Last Updated:Mar 07, 2026

CPFS for Lingjun delivers high throughput and IOPS performance. It supports end-to-end RDMA network acceleration and is ideal for intelligent computing scenarios such as AIGC and autonomous driving. ACK lets you mount CPFS for Lingjun file systems as static persistent volumes (PVs) for your workloads.

Important

CPFS for Lingjun is currently in invitational preview. It is available only in select regions and zones. To use it, contact your account manager to request access.

Function Introduction

Using the CSI add-on, ACK mounts CPFS for Lingjun static persistent volumes to workloads via PVs and PVCs. The CSI add-on automatically selects the optimal mounting method based on the node type where the pod is scheduled:

  • VSC mounting: Supported only on Lingjun nodes. You must submit tickets to both the CPFS product and the Lingjun product to enable the whitelist.submit a ticket.

  • VPC mounting: Supported on non-Lingjun nodes. Create a VPC mount target to enable mounting. Nodes in the same VPC can all mount and access the file system.

Prerequisites

  • Review the Limits for CPFS for Lingjun.

  • Your cluster meets the following conditions:

    • Cluster version: 1.26 or later. To upgrade your cluster, see Manually upgrade a cluster.

    • Node operating system: Alibaba Cloud Linux 3.

    • You have installed the following storage components at the required versions.

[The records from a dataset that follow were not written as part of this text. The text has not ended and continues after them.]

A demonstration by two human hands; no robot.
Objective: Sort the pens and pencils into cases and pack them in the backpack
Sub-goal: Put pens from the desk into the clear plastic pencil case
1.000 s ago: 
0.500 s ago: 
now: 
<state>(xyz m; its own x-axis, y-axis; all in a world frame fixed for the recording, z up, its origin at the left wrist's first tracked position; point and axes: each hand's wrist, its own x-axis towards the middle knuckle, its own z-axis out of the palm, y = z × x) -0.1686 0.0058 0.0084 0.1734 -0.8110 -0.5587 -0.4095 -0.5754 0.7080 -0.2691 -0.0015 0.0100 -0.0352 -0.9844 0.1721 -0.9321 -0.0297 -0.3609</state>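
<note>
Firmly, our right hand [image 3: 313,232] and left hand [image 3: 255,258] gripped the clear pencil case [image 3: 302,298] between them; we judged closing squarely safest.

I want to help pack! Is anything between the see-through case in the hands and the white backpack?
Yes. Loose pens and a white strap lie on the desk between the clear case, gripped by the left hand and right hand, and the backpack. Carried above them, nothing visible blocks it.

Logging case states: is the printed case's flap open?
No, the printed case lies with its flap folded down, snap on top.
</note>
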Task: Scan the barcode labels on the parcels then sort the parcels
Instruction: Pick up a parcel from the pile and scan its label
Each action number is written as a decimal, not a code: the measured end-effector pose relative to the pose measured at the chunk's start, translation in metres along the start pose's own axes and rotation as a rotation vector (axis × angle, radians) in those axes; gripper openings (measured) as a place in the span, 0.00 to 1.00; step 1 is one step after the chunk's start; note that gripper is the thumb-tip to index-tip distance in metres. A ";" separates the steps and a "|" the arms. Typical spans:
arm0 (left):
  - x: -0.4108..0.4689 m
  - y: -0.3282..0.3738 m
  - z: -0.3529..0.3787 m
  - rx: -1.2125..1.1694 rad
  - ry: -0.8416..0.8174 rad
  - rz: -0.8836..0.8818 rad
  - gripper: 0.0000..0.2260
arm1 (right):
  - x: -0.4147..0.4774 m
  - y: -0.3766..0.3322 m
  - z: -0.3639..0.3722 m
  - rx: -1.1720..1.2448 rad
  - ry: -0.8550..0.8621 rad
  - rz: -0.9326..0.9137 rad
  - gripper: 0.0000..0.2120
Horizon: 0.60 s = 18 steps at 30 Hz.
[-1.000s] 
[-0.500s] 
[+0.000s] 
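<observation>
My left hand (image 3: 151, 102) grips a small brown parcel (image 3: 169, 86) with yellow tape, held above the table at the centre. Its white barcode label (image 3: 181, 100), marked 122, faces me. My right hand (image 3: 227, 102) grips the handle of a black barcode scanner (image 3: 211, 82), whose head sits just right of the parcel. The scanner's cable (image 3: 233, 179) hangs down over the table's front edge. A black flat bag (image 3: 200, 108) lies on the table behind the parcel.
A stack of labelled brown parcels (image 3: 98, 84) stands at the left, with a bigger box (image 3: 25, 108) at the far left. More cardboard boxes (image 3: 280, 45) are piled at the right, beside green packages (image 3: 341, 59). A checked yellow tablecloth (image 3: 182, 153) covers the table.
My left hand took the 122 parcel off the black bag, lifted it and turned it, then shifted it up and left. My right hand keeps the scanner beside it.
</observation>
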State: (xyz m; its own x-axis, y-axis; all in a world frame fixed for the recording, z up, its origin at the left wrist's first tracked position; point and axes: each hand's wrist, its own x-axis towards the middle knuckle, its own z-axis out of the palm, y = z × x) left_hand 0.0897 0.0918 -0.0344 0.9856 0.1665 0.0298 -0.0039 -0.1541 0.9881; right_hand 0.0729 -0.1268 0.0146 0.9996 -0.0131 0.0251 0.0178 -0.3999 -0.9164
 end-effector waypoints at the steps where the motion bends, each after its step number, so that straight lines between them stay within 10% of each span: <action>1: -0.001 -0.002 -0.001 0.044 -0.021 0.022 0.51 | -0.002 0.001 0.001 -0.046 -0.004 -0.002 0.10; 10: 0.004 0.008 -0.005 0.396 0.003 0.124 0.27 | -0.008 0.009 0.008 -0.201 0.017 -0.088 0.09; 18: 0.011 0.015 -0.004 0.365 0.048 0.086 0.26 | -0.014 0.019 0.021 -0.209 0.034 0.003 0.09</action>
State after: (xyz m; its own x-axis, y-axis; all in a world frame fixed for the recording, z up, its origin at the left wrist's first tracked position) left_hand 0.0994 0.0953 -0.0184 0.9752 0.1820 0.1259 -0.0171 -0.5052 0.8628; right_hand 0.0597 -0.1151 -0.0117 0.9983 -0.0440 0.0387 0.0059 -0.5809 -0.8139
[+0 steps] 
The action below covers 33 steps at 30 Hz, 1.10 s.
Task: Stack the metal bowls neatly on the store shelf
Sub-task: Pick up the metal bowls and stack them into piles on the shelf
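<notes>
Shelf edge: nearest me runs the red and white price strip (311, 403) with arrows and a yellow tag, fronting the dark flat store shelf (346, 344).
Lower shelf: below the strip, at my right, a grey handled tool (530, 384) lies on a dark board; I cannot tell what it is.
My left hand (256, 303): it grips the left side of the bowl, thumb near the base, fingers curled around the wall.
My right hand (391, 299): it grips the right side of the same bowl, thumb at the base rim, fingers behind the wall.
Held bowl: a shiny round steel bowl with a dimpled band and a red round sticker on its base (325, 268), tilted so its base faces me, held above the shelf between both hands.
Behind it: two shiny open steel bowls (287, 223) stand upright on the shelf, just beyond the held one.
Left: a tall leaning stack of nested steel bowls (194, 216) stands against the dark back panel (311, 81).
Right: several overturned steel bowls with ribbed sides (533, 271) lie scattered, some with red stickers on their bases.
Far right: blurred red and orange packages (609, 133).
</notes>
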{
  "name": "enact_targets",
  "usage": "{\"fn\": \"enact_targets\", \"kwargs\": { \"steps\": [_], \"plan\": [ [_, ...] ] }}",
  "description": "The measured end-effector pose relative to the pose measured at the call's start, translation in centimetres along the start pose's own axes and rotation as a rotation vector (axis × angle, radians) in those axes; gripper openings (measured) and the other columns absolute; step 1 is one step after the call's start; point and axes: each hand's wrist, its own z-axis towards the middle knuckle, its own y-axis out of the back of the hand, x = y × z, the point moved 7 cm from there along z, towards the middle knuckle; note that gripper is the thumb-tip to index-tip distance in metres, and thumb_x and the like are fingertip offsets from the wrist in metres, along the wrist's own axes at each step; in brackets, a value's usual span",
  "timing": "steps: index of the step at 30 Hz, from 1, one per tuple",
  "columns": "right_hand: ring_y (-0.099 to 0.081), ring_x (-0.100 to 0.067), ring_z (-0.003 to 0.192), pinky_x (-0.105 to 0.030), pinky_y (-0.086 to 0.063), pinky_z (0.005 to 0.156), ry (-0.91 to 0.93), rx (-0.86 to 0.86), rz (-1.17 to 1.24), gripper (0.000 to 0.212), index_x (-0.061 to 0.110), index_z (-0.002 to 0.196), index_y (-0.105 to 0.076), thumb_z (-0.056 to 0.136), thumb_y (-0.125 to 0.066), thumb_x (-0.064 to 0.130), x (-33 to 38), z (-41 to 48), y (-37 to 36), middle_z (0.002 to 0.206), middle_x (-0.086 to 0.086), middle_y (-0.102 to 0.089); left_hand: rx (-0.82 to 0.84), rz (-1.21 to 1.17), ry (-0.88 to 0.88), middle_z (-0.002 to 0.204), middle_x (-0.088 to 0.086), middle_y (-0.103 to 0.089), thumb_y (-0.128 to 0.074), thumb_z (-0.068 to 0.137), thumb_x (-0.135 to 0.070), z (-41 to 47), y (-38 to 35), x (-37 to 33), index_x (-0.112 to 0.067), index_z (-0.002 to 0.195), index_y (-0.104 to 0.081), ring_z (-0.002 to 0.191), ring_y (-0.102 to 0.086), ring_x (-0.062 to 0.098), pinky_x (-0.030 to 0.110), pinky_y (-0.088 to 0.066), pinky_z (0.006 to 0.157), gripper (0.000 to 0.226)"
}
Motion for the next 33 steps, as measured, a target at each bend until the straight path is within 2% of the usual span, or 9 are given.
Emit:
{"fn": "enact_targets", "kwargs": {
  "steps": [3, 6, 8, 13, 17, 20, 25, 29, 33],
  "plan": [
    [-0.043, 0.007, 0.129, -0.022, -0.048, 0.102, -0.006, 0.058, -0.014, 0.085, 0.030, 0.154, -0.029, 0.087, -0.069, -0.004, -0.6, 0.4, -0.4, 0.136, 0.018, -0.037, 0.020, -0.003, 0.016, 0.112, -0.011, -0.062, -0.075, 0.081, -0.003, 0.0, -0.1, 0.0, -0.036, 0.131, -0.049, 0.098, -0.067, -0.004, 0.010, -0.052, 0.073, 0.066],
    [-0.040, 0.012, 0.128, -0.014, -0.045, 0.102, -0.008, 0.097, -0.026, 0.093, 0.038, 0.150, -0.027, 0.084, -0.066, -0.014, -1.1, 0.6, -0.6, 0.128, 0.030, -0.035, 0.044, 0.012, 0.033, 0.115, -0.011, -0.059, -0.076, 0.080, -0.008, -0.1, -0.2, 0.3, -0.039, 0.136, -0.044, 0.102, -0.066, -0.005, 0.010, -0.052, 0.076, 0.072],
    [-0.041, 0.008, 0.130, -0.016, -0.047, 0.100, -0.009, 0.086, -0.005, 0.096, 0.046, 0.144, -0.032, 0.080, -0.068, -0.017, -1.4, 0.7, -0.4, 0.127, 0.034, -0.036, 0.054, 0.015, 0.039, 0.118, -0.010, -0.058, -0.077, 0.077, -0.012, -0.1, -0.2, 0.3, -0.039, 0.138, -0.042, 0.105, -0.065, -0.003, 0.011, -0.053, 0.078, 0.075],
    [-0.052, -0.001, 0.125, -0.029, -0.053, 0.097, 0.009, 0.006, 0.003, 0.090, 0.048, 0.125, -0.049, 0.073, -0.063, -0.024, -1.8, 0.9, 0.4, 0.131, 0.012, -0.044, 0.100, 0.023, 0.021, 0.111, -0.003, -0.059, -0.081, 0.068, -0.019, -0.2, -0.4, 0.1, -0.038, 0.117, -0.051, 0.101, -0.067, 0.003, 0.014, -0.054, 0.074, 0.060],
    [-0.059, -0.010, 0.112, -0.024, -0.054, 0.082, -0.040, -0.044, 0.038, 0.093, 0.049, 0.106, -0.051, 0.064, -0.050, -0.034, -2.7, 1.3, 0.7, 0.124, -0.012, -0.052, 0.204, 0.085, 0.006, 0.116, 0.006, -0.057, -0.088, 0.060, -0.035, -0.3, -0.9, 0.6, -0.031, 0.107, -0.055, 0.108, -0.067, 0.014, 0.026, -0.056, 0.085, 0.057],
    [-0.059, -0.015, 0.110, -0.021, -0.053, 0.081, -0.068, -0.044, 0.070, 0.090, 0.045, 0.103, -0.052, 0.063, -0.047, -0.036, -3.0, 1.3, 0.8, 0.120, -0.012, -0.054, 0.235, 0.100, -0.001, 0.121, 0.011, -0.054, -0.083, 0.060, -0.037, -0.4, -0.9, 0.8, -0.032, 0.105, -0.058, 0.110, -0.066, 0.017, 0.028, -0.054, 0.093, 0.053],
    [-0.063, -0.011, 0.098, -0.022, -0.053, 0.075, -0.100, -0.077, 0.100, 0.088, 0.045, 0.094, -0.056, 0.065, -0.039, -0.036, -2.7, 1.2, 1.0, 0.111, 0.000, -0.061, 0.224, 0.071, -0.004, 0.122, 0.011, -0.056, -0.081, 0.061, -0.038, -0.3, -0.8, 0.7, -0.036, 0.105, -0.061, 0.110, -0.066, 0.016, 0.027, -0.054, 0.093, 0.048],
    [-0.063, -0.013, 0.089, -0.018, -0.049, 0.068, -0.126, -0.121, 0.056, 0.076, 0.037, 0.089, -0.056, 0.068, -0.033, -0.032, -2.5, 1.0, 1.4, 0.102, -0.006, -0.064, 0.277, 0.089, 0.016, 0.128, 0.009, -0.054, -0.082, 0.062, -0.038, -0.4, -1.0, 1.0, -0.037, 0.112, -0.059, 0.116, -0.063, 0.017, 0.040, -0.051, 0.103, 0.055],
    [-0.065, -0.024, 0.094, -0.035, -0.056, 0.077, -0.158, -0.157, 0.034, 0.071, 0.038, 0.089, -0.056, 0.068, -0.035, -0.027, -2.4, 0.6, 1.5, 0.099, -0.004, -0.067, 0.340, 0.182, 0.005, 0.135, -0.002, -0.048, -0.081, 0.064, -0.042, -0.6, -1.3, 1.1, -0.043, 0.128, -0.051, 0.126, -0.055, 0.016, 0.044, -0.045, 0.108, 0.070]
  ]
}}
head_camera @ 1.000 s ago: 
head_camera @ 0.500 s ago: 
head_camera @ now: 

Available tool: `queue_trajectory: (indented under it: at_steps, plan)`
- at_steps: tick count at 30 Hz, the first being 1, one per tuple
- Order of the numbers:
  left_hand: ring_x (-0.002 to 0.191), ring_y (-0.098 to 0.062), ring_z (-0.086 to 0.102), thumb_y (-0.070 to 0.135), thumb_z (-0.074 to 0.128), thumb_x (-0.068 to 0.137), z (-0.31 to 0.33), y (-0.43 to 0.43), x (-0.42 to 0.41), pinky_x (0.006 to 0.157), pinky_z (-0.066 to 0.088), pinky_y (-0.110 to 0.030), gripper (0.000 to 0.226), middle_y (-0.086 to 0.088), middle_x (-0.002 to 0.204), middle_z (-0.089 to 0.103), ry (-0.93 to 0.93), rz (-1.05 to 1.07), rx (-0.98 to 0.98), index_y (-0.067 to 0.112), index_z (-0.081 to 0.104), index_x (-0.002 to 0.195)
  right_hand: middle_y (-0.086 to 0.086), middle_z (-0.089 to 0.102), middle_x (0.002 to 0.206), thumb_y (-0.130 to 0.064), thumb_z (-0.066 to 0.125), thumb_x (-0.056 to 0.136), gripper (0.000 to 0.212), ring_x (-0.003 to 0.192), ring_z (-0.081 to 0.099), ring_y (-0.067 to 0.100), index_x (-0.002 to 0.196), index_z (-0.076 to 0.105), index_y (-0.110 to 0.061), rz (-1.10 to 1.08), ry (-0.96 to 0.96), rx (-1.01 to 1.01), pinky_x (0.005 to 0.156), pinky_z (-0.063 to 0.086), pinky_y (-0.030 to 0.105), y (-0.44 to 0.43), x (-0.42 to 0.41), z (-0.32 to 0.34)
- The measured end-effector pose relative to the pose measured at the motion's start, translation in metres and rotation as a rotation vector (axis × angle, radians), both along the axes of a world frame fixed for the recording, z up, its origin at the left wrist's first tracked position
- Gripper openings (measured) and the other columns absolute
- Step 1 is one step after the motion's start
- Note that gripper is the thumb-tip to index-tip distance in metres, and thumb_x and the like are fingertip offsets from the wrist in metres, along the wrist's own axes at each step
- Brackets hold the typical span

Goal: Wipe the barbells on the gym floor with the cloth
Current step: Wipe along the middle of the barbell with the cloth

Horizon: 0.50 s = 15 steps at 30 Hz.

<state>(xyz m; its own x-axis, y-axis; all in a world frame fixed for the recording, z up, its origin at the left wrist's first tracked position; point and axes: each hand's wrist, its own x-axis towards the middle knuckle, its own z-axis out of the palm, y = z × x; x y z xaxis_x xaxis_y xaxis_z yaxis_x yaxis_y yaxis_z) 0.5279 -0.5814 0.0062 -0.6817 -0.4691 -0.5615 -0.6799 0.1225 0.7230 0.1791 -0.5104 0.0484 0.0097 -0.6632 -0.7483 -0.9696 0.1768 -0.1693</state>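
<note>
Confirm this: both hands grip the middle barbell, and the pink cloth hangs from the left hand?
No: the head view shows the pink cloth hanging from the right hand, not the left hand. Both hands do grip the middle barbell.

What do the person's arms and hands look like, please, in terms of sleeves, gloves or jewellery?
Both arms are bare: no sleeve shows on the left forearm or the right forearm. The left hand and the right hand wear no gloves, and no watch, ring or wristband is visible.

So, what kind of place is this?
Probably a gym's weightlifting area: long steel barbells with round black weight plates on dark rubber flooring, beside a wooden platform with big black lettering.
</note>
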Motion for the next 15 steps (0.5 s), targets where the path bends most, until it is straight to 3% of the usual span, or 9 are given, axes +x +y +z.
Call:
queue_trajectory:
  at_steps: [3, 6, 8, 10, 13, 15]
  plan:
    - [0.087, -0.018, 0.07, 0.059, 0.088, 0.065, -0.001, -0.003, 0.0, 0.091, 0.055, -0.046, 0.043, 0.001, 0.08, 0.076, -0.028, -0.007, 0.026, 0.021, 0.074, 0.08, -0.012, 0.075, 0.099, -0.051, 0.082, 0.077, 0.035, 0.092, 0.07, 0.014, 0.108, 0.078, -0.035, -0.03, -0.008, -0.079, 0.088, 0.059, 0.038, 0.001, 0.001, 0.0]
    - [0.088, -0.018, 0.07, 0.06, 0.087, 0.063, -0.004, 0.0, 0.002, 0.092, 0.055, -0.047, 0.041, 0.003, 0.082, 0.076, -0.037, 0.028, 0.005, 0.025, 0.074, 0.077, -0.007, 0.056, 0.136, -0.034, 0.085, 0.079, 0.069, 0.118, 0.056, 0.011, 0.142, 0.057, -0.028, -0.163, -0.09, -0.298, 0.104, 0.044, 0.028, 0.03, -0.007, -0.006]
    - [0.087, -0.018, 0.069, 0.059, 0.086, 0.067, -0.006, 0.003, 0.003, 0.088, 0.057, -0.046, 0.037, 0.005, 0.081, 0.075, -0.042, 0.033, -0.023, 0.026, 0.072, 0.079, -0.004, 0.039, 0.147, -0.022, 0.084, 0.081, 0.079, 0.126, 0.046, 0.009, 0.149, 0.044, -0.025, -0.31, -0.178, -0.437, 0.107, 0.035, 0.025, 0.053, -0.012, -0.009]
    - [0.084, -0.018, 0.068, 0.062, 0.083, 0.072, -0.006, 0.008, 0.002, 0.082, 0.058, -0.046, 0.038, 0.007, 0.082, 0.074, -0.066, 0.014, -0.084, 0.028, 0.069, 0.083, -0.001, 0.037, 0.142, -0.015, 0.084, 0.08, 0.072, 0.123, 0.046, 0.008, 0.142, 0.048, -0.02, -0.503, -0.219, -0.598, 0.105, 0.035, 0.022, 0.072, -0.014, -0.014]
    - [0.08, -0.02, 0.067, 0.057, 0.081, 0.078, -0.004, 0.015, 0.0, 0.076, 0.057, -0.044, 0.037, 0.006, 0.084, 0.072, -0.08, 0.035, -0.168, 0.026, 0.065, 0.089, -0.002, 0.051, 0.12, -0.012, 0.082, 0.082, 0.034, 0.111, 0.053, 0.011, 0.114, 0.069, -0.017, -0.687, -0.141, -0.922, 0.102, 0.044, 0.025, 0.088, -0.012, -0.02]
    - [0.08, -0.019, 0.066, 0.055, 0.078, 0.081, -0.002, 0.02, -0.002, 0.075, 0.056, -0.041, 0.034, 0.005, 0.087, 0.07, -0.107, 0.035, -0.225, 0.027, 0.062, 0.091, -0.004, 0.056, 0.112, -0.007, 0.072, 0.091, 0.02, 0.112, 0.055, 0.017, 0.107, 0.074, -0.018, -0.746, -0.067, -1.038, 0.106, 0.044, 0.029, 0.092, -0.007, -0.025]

      Go to the Add-ons page to check versions, install, or upgrade components.
      • CSI add-on (csi-plugin and csi-provisioner): v1.33.1 or later. To upgrade, see Manage CSI add-ons.

      • cnfs-nas-daemon add-on: 0.1.2 or later.

        Expand to view details about cnfs-nas-daemon

        The cnfs-nas-daemon add-on manages EFC processes. It consumes significant resources and directly affects storage performance. Adjust its resource configuration on the Add-ons page. Use these recommendations:

        • CPU: CPU requests scale with total node bandwidth. Allocate 0.5 core per 1 Gb/s of bandwidth, plus 1 extra core for metadata management. Adjust CPU settings using this rule.

          For example, for a node with a 100 Gb/s NIC, set the CPU request to 100 * 0.5 + 1 = 51 cores.
        • Memory: CPFS for Lingjun uses FUSE. Data read/write caching and file metadata consume memory. Set the memory request to 15% of the node’s total memory.

        After adjusting the configuration, scale resources up or down dynamically based on actual workload.

        Important
        • Update behavior: The cnfs-nas-daemon DaemonSet uses the OnDelete update strategy by default. After changing CPU or memory settings on the Add-ons page, manually delete the existing cnfs-nas-daemon pod on each node to trigger a rebuild and apply the new settings.

          Perform this operation during off-peak hours to ensure business stability.

        • Risk: Deleting or restarting the cnfs-nas-daemon pod temporarily interrupts CPFS mounting on that node.

          • Nodes without hot upgrade support: This causes a hardware interrupt. Application pods fail and require manual deletion. After deletion, application pods restart and recover automatically.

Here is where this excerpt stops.